Data provided ::
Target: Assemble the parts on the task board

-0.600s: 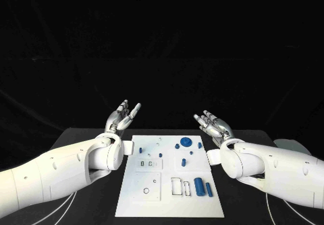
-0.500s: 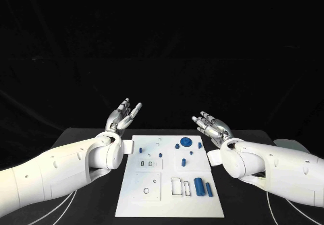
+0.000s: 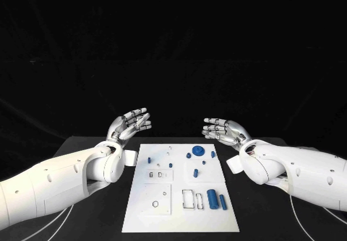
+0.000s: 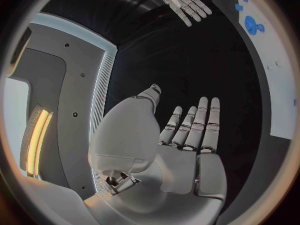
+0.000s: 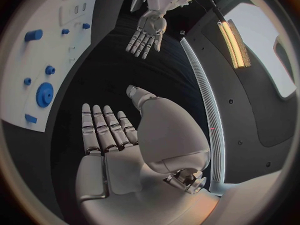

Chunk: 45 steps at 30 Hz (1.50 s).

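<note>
Both hands turned inward since before — left hand [image 3: 129,125], right hand [image 3: 224,131] — empty, fingers apart.

Both silver many-fingered hands are hovering with fingers spread and holding nothing, the left hand [image 3: 129,125] beyond the far left corner of the flat white rectangular task board [image 3: 142,217], the right hand [image 3: 224,131] beyond its far right corner. Open air is lying between them above the board. Small blue plastic parts [image 3: 212,199] are standing scattered over the board's right half. Bare strips of black counter [image 3: 108,216] are running along both long sides.
</note>
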### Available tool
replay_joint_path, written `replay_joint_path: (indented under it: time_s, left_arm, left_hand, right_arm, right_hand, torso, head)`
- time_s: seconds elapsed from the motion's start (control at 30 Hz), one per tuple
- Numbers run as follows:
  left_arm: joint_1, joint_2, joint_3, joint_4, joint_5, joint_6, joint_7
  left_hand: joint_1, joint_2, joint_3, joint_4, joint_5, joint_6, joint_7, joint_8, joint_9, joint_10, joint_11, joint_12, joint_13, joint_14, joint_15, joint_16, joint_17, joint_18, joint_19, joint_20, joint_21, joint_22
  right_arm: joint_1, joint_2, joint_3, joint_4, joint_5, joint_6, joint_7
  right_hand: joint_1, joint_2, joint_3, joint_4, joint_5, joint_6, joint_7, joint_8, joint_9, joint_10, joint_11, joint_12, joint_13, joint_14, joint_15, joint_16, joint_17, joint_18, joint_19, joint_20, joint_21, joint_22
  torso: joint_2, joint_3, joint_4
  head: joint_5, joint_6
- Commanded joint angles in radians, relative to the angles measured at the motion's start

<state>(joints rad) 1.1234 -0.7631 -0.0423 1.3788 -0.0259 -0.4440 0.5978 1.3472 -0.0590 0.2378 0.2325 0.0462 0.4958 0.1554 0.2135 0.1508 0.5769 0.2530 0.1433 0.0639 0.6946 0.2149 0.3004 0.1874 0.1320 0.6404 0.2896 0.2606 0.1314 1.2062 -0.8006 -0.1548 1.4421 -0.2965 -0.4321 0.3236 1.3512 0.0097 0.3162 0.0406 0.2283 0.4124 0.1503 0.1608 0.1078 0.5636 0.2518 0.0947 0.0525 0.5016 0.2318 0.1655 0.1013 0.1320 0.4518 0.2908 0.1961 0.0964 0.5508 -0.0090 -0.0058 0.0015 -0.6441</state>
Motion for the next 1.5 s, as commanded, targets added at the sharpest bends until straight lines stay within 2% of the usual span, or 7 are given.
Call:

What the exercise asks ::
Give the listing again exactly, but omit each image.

Task result ::
Target: Assemble the parts on the task board

-0.600s: 
-0.500s: 
+0.000s: 
+0.000s: 
+0.000s: 

Chunk: 45 steps at 30 Hz (1.50 s).

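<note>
Both hands turned inward since before — left hand [image 3: 129,125], right hand [image 3: 224,131] — empty, fingers apart.

Both silver many-fingered hands are hovering with fingers spread and holding nothing, the left hand [image 3: 129,125] beyond the far left corner of the flat white rectangular task board [image 3: 142,217], the right hand [image 3: 224,131] beyond its far right corner. Open air is lying between them above the board. Small blue plastic parts [image 3: 212,199] are standing scattered over the board's right half. Bare strips of black counter [image 3: 108,216] are running along both long sides.
</note>
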### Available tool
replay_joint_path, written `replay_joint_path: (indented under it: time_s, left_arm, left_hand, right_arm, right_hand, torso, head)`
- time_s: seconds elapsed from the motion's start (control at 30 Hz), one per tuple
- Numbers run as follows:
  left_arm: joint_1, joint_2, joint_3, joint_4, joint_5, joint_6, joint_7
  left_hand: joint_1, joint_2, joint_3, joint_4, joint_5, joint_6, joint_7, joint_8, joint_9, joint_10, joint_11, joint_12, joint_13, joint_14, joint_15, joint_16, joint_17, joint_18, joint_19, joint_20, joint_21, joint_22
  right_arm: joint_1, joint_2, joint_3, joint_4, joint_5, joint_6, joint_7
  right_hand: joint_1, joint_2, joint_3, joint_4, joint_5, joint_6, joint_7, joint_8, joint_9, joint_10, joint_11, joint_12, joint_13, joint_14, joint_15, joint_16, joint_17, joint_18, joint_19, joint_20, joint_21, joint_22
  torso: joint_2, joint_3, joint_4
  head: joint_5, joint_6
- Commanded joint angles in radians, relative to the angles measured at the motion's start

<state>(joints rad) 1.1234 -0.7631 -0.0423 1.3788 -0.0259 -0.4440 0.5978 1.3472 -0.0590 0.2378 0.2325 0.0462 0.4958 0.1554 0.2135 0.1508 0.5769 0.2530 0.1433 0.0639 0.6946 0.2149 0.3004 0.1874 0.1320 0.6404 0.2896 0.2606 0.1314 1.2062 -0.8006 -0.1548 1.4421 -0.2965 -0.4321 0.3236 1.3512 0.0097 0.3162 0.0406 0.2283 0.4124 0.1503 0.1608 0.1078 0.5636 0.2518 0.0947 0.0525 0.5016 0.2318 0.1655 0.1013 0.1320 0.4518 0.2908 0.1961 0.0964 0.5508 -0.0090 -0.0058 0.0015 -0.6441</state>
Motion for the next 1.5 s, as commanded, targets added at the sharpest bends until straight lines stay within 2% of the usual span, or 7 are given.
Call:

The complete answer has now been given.